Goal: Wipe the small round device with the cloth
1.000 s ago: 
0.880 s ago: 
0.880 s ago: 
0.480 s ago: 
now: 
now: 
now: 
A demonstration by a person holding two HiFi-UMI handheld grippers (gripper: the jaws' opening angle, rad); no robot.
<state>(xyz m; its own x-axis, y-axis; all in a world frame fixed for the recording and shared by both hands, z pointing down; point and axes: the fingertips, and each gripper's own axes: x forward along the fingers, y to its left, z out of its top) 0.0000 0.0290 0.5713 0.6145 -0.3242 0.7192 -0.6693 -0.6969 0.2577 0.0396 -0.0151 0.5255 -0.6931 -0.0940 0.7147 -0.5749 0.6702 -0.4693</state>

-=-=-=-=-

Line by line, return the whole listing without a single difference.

▸ **YOUR RESPONSE**:
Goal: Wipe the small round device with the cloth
1.000 s ago: 
0.880 s ago: 
0.880 s ago: 
0.480 s ago: 
now: 
now: 
now: 
A demonstration by a person holding two HiFi-UMI handheld grippers (gripper: the jaws' opening angle, rad); no robot.
<state>(xyz m; its own x-axis, y-axis; all in a world frame fixed for the recording and shared by both hands, z pointing down; point and axes: the fingertips, and each gripper's own axes: x forward along the fingers, y to its left, z out of its top) 0.0000 0.0290 0.5713 0.6145 -0.3242 0.7192 -0.6693 -0.6969 0.2577 0.0396 -0.0151 0.5255 -0.6931 -0.0940 0.7147 -0.5749 0.6702 -0.4693</state>

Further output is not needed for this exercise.